Since 2014, CBQ has been reviewing the new ICD-10-CM codes for many pulmonary diseases. To review these articles access CBQ on the ATS website at www.thoracic.org/about/newsroom/newsletters/coding-and-billing/.
This article continues the series with ICD-10-CM coding for the idiopathic interstitial lung diseases (ICD 9-CM: 515-516.9; ICD-10-CM: J84-J84.9) and systemic diseases with lung involvement (ICD-9-CM: 135, 517.8 and 710-710.9; ICD-10-CM: D86.1-D86.3, M05.10-M05.19; M32.10-M35.02 and J99). The ICD-9 and ICD-10-CM coding for the idiopathic interstitial lung diseases was revised shortly before the last update on ICD-9-CM which occurred October 1, 2011. As a result there have been few changes in the code descriptors for the idiopathic interstitial lung diseases in ICD-10-CM.
ICD-9-CM code 515 for post inflammatory pulmonary fibrosis will be replaced by two codes, pulmonary fibrosis, unspecified, J84.10, or other specified interstitial pulmonary disease, J84.89 (Table One). The first code should be used if there is no known cause or disease associated with the pulmonary fibrosis, and the second code if there seems to be a cause or disease associated with the pulmonary fibrosis which is not captured by another pulmonary ICD-10-CM code.
There have been a few changes in the coding structure for several of the idiopathic interstitial lung diseases. Lymphoid interstitial pneumonia, J84.2, has been removed from the list of idiopathic interstitial pneumonias, J84.11, and placed under other pulmonary diseases with fibrosis, J84.1. Similarly surfactant mutations of the lung, J84.83, has been moved from under other interstitial lung diseases of childhood, J84.84, and placed under other specified interstitial pulmonary diseases, J84.8 (Table One).
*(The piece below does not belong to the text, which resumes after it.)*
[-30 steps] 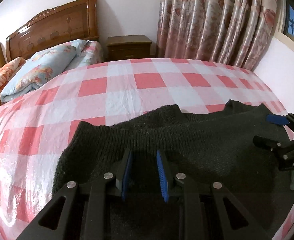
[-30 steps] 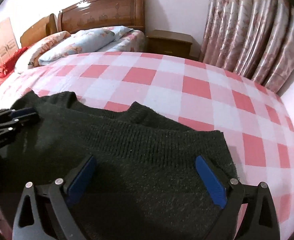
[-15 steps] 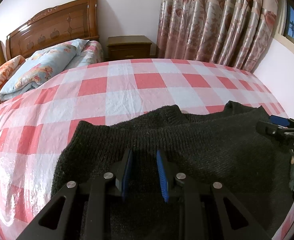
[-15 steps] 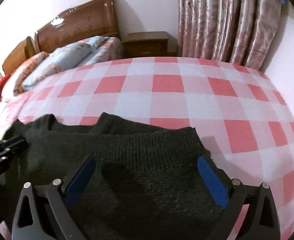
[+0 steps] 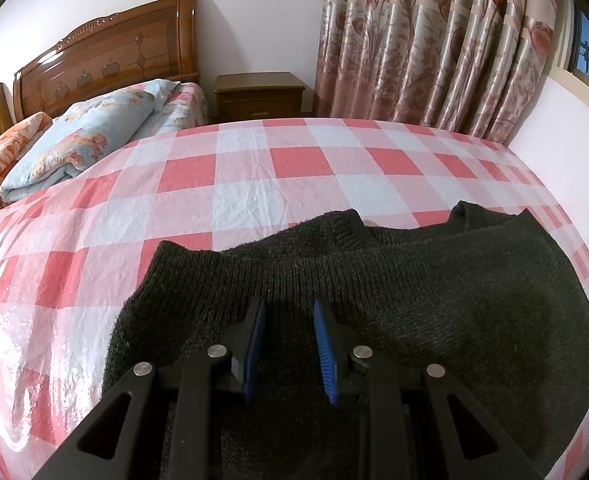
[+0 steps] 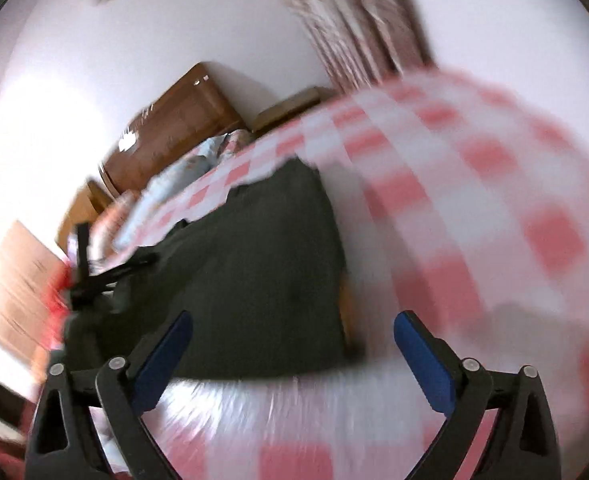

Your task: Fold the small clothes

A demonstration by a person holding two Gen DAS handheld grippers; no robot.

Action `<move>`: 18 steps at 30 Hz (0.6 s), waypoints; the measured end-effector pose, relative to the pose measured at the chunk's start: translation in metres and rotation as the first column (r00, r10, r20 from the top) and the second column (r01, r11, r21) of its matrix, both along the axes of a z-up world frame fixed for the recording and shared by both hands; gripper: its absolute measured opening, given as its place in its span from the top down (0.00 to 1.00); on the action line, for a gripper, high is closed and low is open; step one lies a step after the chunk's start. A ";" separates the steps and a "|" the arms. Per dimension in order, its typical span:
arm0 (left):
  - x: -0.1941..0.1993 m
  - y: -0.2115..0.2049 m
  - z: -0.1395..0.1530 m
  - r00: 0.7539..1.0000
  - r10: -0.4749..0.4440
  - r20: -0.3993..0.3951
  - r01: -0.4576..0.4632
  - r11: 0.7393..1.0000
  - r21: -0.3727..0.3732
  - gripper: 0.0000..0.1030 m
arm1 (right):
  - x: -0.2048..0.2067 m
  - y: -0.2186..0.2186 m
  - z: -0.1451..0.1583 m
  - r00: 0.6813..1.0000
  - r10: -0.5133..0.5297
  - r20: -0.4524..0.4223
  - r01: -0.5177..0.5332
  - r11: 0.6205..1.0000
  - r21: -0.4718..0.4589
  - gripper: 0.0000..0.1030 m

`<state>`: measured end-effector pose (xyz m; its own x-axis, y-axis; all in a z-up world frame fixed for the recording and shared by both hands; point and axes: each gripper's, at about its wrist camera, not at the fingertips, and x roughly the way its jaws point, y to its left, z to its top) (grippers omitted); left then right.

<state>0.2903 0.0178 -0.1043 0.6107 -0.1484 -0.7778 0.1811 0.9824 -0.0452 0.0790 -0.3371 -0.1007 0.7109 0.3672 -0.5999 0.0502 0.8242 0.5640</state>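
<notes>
1. Dark knit garment [image 5: 434, 300] lies on the checked bedspread [image 5: 254, 184], directly beneath and ahead of the left gripper [image 5: 288, 342]; folded over once, judging by the doubled far edge.
2. Left gripper: blue pads close together, with a narrow gap and no cloth seen between them.
3. Right gripper [image 6: 292, 356]: jaws wide apart, empty, tilted; view blurred, garment [image 6: 254, 264] apparently ahead and to its left.
4. Remaining: probably further folds.
5. Open bedspread ahead of and left of the left gripper; bed edge near on its right.

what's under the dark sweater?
The dark sweater lies on the pink checked bedsheet, which shows all around it. A folded layer peeks out at its far edge; anything else beneath is covered.
</notes>
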 end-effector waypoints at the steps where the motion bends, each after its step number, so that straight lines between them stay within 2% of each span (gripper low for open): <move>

Chest x-ray or chest CT findings, pulmonary function test results and lung biopsy results should be described in the patient’s record to document the presence of the idiopathic interstitial lung diseases.
Lung involvement can occur with sarcoidosis and other systemic diseases. Usually two ICD-9-CM codes are required to code for the systemic disease and the lung involvement. To code for pulmonary involvement in sarcoidosis for example, ICD-9-CM code 135, sarcoidosis, is used along with 517.8, lung involvement in other diseases classified elsewhere. For sarcoidosis in ICD-10-CM, D86.0 is the code for sarcoidosis of the lung and D86.2 is the code for sarcoidosis of the lung and lymph nodes (Table Two). D86.1 should be used for sarcoidosis of the lymph nodes seen in stage I sarcoidosis. It will be important for documentation using ICD-10-CM to describe the chest x-ray or chest CT findings along with pulmonary function studies in the patient’s record as well as pathologic findings supporting sarcoidosis. For ICD-10-CM, lung involvement in systemic diseases will require only one code (Table Two) Rheumatoid lung disease was identified by only one code in ICD-9-CM, 714.81, and, in ICD-10-CM, becomes M05.10, rheumatoid lung disease with rheumatoid arthritis of an unspecified site, or M05.19, rheumatoid lung disease with rheumatoid arthritis of multiple sites (Table Two). Rheumatoid lung disease codes for monoarticular rheumatoid arthritis (M05.12-M05.17) should be used when only monoarticular rheumatoid arthitis is present. Documentation for lung involvement in rheumatoid arthritis and other systemic diseases will require describing the chest x-ray or chest CT findings, pulmonary functions studies and any lung pathology results in the patient’s record.